All of lore.kernel.org
 help / color / mirror / Atom feed
From: "Adeodato Simó" <dato@net.com.org.es>
To: Linus Torvalds <torvalds@linux-foundation.org>
Cc: Johannes Schindelin <Johannes.Schindelin@gmx.de>,
	Pierre Habouzit <madcoder@debian.org>,
	davidel@xmailserver.org, Francis Galiegue <fg@one2team.net>,
	Git ML <git@vger.kernel.org>
Subject: Re: [PATCH 0/3] Teach Git about the patience diff algorithm
Date: Thu, 1 Jan 2009 21:46:52 +0100	[thread overview]
Message-ID: <20090101204652.GA26128@chistera.yi.org> (raw)
In-Reply-To: <alpine.LFD.2.00.0901011134210.5086@localhost.localdomain>

[-- Attachment #1: Type: text/plain, Size: 4390 bytes --]

* Linus Torvalds [Thu, 01 Jan 2009 11:45:21 -0800]:

> On Thu, 1 Jan 2009, Johannes Schindelin wrote:

> > Nothing fancy, really, just a straight-forward implementation of the
> > heavily under-documented and under-analyzed paience diff algorithm.

> Exactly because the patience diff is so under-documented, could you 
> perhaps give a few examples of how it differs in the result, and why it's 
> so wonderful? Yes, yes, I can google, and no, no, nothing useful shows up 
> except for *totally* content-free fanboisms. 

> So could we have some actual real data on it?
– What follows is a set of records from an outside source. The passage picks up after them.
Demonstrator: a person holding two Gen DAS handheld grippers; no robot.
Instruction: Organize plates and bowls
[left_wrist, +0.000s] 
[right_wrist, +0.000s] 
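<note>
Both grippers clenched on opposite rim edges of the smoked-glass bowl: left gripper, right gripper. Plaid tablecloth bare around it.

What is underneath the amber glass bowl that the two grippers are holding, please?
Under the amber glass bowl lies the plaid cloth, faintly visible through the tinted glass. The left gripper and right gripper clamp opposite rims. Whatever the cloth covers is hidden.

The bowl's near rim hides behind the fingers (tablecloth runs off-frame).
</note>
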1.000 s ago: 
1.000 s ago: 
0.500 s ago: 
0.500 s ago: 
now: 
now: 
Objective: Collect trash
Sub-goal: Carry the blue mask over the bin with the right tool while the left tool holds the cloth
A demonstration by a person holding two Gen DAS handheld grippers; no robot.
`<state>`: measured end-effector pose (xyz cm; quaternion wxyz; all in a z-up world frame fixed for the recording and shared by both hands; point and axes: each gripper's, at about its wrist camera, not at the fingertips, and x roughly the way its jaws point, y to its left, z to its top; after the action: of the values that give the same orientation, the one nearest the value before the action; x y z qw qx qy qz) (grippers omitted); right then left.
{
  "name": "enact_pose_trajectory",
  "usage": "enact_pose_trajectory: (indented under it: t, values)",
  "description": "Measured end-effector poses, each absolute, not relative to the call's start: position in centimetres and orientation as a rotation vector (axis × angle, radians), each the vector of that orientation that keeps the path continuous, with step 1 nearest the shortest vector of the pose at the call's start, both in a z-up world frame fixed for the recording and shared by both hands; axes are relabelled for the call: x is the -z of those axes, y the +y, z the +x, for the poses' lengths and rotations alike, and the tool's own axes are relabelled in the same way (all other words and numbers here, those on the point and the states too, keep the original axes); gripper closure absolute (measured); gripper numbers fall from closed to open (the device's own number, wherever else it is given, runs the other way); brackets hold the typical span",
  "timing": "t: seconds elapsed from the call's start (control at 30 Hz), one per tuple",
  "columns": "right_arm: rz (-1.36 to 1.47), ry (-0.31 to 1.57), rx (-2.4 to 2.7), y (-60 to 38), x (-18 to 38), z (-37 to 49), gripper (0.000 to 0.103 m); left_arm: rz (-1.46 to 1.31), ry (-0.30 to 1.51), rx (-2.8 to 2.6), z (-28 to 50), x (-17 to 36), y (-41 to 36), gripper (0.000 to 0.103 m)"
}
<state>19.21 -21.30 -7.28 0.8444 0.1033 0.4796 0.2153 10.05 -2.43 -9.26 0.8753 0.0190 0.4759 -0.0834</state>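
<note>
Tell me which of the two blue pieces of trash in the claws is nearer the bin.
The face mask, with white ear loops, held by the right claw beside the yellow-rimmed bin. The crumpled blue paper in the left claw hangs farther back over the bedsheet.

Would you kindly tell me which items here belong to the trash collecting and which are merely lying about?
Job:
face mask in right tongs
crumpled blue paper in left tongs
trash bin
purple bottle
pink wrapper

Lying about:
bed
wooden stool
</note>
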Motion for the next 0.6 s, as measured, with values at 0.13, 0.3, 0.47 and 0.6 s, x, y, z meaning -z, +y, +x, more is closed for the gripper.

For me, the cases where I find patience output to be of substantial
higher readability are those involving a rewrite of several consecutive
paragraphs (i.e., lines of code separated by blank lines). Compare:

-8<- git -8<-
@@ -51,29 +51,30 @@ def mbox_update(bug):
             f.close()
     else:
         # make a list of Message-Id we have
-        fp1 = file(path, 'ab+')
-        ids1 = [ x.get('Message-Id') for x in mailbox.UnixMailbox(fp1) ]
+        msgids = { x.get('Message-Id') for x in mailbox.mbox(path) }
 
-        # get remote mbox again
-        fp2 = tempfile.TemporaryFile()
-        retrieve_mbox(bug, fp2)
+        with tempfile.NamedTemporaryFile() as tmpfd:
+            # retrieve the remote mbox again
+            retrieve_mbox(bug, tmpfd)
 
-        # parse its messages
-        fp2.seek(0)
-        parser = email.Parser.Parser()
-        msgs2 = dict((x['Message-Id'], x)
-                    for x in mailbox.UnixMailbox(fp2, parser.parse))
+            # parse its messages
+            parser = email.parser.Parser()
+            new_msgids = { x['Message-Id']: x
+                            for x in mailbox.mbox(tmpfd.name, parser.parse) }
 
-        # now append the new ones
-        for msgid in set(msgs2.keys()) - set(ids1):
-            fp1.write('\n' + msgs2[msgid].as_string(unixfrom=True))
+        with open(path, 'a+') as fd:
+            # now append the new messages
+            for msgid in new_msgids.keys() - msgids:
+                fd.write('\n' + new_msgids[msgid].as_string(unixfrom=True))
 
     return path
->8- git ->8-

with:

-8<- bzr patience -8<-
@@ -51,29 +51,30 @@
             f.close()
     else:
         # make a list of Message-Id we have
-        fp1 = file(path, 'ab+')
-        ids1 = [ x.get('Message-Id') for x in mailbox.UnixMailbox(fp1) ]
-
-        # get remote mbox again
-        fp2 = tempfile.TemporaryFile()
-        retrieve_mbox(bug, fp2)
-
-        # parse its messages
-        fp2.seek(0)
-        parser = email.Parser.Parser()
-        msgs2 = dict((x['Message-Id'], x)
-                    for x in mailbox.UnixMailbox(fp2, parser.parse))
-
-        # now append the new ones
-        for msgid in set(msgs2.keys()) - set(ids1):
-            fp1.write('\n' + msgs2[msgid].as_string(unixfrom=True))
+        msgids = { x.get('Message-Id') for x in mailbox.mbox(path) }
+
+        with tempfile.NamedTemporaryFile() as tmpfd:
+            # retrieve the remote mbox again
+            retrieve_mbox(bug, tmpfd)
+
+            # parse its messages
+            parser = email.parser.Parser()
+            new_msgids = { x['Message-Id']: x
+                            for x in mailbox.mbox(tmpfd.name, parser.parse) }
+
+        with open(path, 'a+') as fd:
+            # now append the new messages
+            for msgid in new_msgids.keys() - msgids:
+                fd.write('\n' + new_msgids[msgid].as_string(unixfrom=True))
 
     return path
->8- bzr patience ->8-

I don't know about you, but I find the latter much easier to read,
because the whole context of each version is always available.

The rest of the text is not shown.